One of the most fundamental elements of any tort claim rooted in negligence is that of fault. When we get the rundown of events, we’re looking for evidence of which parties may be at fault, and to what extent.
That might sound fairly simple. But looking at your case through the lens of a personal injury lawyer means we’re considering how it looks to the insurers, as well as a potential judge/jury.
For example, if you were hit by a vehicle whose driver was drunk, you’re going to presume the driver is at-fault. And that could be. However, an injury lawyer will want to know more. Was the driver underage or known to be an alcoholic? If so, the bar that served him/her could be held legally liable under the state’s dram shop laws. If the driver was operating a vehicle that was owned by someone else, the vehicle owner could be held vicariously liable because Florida considers motor vehicles to be dangerous instrumentalities, per a 1920’s-era Florida Supreme Court case.
If you’re pursuing a medical malpractice claim, you might think clearly the doctor is at-fault. But we’ll be looking at who actually employed the doctor (and it isn’t always the hospital), as they may be vicariously liable under the legal doctrine respondeat superior, which is Latin for, “let the master answer.” Traveling nurse agencies may have some degree of liability. And facilities may have some responsibility if their processes and protocols fell short of the applicable standard of care.
It’s important to properly determine fault at the outset so that we can identify those responsible in the claim.
Examining the Evidence
In a personal injury case, it’s not just about what we believe happened, but what we can prove happened. Examples of evidence we routinely seek in personal injury claims:
- Medical records of injuries.
- Police reports of accidents.
- Witness statements.
- Photos or videos of the accident/aftermath.
Examining the Damages
Curiosity about the value of the case is a primary question our West Palm Beach injury lawyers get early on. The more information we have, the better estimate we can give you.

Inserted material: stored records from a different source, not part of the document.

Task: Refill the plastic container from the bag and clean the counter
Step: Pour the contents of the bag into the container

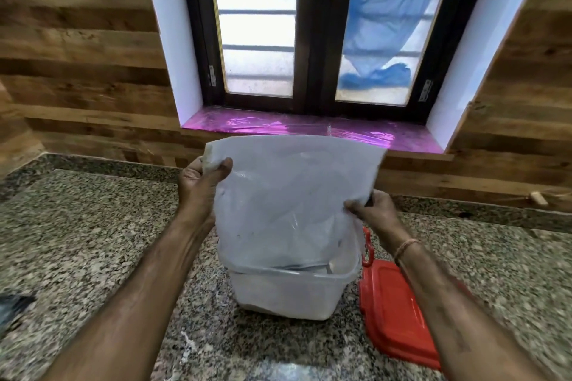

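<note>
Head cam looked down at the counter [93, 241], where the bag [288, 195] hung mouth-down into the plastic container [291, 291] sitting on the granite mid-frame. Left hand [201, 182] had the bag's top corner pinched between thumb and curled fingers, at about 10 o'clock on the bag. Right hand [371, 210] pinched the side edge lower down, roughly 3 o'clock, with the thumb on the near face and the other fingers hidden behind the plastic. So the bag's long axis ran pretty much 12 to 6, with the container at 6 o'clock from both hands and the bag's lower end tucked inside the rim. Left hand was the higher one, right hand nearer the container. Couldn't tell how much was in the bag, though it looked slack and collapsed, so my guess is the pour was nearly done and a shake would finish it. Red lid [393, 303] lay flat at 3 o'clock of the container, just beside it. A whitish smear [188, 346] at 7 o'clock looked like spill for the wipe-down
</note>
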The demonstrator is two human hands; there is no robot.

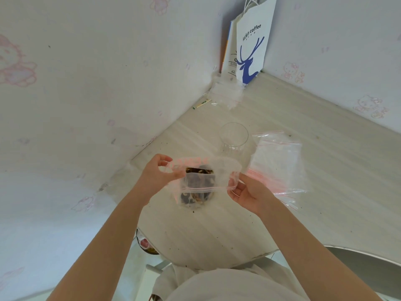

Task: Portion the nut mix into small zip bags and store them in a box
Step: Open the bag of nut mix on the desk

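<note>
- The zip bag (206,177) is in the air above the table (217,231), in front of the person and nearer to them than the glass jar (234,135). Its mouth is pulled open, and dark nut mix (198,170) shows through the opening and through the plastic below; I cannot tell if these nuts are inside the bag or lie under it.
- The left hand (157,177) pinches the left rim of the bag between thumb and fingers. The right hand (247,192) pinches the right rim near the red seal line. Both hands are closed on the bag, and nothing else supports it.
- Risk, in my judgement: the thin plastic may slip from one pinch. Then the mouth would fall to that side and nuts could drop on the table, where crumbs already lie.
- Risk: if the rims are pulled too wide, the bag becomes flat and shallow and the portion may spill over the edge.
- Risk: crumbs in the seal track could stop the zip from closing fully.
- To the right of the bag, a pile of empty bags (280,161) lies flat, close to the right hand; an elbow or wrist could sweep them away.
- The jar stands just behind the bag and could be knocked by a forward move.
- Far behind the jar a paper bag (251,40) leans in the corner. I see no box.
</note>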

The monetary value placed on your South Florida personal injury case is known as “damages.” There are many different types of damages, but essentially, we want to know the ways in which this impacted your life. What bills have you accrued? Were you able to keep your job? How has this impacted your personal relationships and social life?
Damages can be broken down into two primary categories: Economic and non-economic.
Economic damages, sometimes referred to as special damages, are those with a clear impact on your finances. These are things like the medical bills that have been piling up, the anticipated medical bills you’re going to pay for future surgeries, therapies, and medication, the income you’ve lost while recovering, the long-term income you’ve lost by not being able to return to work in the same capacity, the property damage you sustained as a result of the incident, etc.
Non-economic damages, sometimes referred to as general damages, or those intangible things. These are tougher to put a price tag on, but they include things like emotional distress, pain and suffering, loss of life enjoyment, trauma from scarring, loss of consortium, mental anguish, etc. Of course, there are some things no amount of money can replace or make right, but we can still fight to hold the at-fault parties accountable.
Examining the Challenges
Part of our job as an injury lawyer during the initial consultation is to give it you straight: What are going to be the uphill battles you face? What are the practical and legal impediments to winning your claim? How can we help you overcome them? What is it likely to take? How long will it take? These are all things that we can give a rough estimate of, but only a case-by-case basis after careful consideration of the facts.
What to Bring
In addition to any questions you might have, some notes/documents you may consider bringing to this initial consultation may include:
- Any notes/timelines/records you have of what exactly took place, from your own recollection. Sometimes it truly helps to write or type it all out in advance before saying it out loud. You aren’t necessarily committing those words to stone, but when you can provide us all the details – to the best of your recollection – it can help us better piece together the puzzle.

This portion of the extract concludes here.